* Your task: Retype the whole of the data exactly.

* Available data:
★ ★ ★
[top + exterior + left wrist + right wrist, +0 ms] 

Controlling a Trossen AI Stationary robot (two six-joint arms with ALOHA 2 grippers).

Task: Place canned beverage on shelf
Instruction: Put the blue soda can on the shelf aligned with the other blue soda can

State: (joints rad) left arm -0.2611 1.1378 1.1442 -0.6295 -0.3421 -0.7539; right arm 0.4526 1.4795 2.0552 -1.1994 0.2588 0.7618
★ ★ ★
* Reply:
[top + exterior + left wrist + right wrist, +0 ms] 

Controlling a Trossen AI Stationary robot (two six-joint arms with ALOHA 2 grippers).

Task: Place canned beverage on shelf
Instruction: Put the blue soda can on the shelf aligned with the other blue soda can

State: (joints rad) left arm -0.2611 1.1378 1.1442 -0.6295 -0.3421 -0.7539; right arm 0.4526 1.4795 2.0552 -1.1994 0.2588 0.7618

The response has been given in full.